Q: Do you have a suitable textbook that you can refer to, or are you picking up bits and pieces from the interwebs?
 

MrAl

Joined Jun 17, 2014
11,389
How would you increase the order of an active band pass filter? And would this help to close the gap between the range of frequencies where gain is level for the amplifier circuit and the edge of the bandwidth (the frequencies at which their gain is 0.7071 x the level gain value)?
Hi,

By increasing the number of poles in the transfer function.

The order is usually increased when the filter response has to be made more sharp, but it could also be needed when the response just has to be more complicated.
 

Thread Starter

Elevon

Joined Jun 7, 2020
18
Depending on your requirements, the topology of the filter may allow you to satisfy your requirements with fewer parts than the shotgun approach. When it comes to filters, solutions are seldom unique. In other words there are many realizations capable of meeting the requirements.

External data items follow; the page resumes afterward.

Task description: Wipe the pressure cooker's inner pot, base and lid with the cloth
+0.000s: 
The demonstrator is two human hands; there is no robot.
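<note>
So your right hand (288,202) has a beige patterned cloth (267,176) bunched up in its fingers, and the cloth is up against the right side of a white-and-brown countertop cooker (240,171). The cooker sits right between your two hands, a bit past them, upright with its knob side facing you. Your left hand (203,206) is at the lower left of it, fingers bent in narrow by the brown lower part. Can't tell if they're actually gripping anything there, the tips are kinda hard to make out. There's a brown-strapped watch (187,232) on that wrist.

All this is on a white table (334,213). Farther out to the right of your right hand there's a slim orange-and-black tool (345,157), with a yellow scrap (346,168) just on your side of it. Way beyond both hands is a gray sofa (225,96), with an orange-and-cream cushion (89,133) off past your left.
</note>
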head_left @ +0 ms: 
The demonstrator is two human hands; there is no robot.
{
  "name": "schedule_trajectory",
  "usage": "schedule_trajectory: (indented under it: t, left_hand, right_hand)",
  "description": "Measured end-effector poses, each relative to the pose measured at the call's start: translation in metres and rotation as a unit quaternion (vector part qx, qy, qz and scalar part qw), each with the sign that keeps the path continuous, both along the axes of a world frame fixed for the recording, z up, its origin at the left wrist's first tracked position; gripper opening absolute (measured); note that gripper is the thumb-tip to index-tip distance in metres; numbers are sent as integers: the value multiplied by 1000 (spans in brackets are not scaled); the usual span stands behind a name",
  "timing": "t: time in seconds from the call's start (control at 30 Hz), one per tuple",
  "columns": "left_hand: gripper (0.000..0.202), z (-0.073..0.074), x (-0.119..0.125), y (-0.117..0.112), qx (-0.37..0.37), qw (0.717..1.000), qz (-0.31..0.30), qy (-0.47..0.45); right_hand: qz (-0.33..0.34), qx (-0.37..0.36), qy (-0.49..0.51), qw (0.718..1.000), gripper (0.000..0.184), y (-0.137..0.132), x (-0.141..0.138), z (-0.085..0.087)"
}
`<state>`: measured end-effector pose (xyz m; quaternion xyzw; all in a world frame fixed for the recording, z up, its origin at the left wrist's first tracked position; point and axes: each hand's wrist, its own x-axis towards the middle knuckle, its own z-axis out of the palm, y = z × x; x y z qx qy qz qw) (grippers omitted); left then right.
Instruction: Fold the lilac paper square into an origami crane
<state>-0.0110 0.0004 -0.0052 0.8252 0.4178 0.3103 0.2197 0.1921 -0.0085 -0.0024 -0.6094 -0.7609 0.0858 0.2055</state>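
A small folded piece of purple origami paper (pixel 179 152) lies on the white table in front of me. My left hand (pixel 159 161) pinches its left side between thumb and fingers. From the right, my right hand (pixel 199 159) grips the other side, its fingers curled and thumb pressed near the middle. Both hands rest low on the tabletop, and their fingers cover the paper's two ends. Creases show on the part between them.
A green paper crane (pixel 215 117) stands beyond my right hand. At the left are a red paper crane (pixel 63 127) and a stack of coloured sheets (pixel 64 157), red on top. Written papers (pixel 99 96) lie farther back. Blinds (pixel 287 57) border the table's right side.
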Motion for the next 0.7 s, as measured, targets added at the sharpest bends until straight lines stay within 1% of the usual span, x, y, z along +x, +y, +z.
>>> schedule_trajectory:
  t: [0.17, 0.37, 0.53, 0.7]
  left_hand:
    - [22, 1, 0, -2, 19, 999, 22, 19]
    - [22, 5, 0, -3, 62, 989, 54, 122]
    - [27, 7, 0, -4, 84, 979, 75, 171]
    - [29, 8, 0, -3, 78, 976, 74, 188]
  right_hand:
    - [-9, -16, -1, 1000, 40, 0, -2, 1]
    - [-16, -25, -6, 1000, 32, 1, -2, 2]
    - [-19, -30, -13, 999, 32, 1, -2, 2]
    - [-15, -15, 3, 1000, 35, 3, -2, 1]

Q: Do you have a suitable textbook that you can refer to, or are you picking up bits and pieces from the interwebs?
Thanks for the response, I was using bits and pieces and have now gotten to where I need to be, I appreciate all the help!
 

Papabravo

Joined Feb 24, 2006
21,159
Thanks for the response, I was using bits and pieces and have now gotten to where I need to be, I appreciate all the help!
I did the same thing at the beginning. I have found it enormously helpful to have gone back to fill in the blanks with a good textbook. I wish I had taken the slow and steady path from the beginning, but I was always in too big a hurry. Not so much any more.
 

LvW

Joined Jun 13, 2013
1,752
Finally, I like to add some more general information.
As outlined in the mentioned pdf-papers, you can realize 2nd-order bandpass filters - similar to lowpass and highpass stages - in Sallen-Key or multi-feedback topology.
This may work also for a 4th-order bandpass (staggered tuning).
However, if you need higher-order bandpass filters you should use another approach.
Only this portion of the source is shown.